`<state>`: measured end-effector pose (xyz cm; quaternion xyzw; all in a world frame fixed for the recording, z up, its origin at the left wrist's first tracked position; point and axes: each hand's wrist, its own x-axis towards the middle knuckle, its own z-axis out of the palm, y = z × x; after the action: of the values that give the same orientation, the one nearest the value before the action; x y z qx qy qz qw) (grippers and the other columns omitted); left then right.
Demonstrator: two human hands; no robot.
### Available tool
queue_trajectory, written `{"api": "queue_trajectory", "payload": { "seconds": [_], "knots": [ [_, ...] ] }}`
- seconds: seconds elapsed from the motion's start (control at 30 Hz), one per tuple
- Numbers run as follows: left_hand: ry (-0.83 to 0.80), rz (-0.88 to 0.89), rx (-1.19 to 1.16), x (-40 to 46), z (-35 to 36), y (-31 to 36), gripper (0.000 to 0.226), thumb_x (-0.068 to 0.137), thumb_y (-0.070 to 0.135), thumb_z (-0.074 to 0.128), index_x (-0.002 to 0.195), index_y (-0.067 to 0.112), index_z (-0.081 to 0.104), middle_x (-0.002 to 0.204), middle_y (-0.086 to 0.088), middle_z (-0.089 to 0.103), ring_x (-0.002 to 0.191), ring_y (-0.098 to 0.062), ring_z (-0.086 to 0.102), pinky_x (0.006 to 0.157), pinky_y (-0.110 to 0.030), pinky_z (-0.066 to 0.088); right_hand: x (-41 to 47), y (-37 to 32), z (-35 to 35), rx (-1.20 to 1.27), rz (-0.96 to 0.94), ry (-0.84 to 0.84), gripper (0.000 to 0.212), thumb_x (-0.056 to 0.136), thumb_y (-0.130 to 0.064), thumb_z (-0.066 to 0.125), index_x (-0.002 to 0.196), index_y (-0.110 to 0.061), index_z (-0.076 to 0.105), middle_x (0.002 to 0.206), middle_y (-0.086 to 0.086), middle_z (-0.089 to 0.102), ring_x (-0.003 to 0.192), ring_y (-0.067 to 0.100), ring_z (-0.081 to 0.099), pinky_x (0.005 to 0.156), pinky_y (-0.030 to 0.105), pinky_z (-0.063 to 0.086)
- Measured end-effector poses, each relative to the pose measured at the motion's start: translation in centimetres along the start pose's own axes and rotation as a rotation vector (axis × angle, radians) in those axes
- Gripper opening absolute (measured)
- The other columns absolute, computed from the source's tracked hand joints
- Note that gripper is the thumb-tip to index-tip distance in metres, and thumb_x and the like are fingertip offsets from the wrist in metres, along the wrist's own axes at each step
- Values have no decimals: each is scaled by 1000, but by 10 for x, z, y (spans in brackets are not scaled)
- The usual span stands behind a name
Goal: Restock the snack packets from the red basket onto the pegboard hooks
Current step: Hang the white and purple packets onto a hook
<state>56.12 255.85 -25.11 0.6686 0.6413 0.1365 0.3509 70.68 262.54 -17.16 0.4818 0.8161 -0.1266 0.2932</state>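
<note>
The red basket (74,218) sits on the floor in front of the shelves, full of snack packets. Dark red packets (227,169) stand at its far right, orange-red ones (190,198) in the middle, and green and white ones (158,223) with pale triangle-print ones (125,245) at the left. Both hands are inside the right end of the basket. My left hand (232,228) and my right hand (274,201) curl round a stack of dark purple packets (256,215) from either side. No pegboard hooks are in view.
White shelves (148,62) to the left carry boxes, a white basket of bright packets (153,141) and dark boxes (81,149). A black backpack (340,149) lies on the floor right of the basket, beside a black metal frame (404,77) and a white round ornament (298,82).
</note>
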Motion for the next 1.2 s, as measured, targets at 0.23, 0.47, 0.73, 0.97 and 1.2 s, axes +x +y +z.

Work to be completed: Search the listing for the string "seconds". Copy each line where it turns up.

Response box:
queue_trajectory, written `{"api": "queue_trajectory", "payload": { "seconds": [_], "knots": [ [_, ...] ] }}`
- seconds: seconds elapsed from the motion's start (control at 30 Hz), one per tuple

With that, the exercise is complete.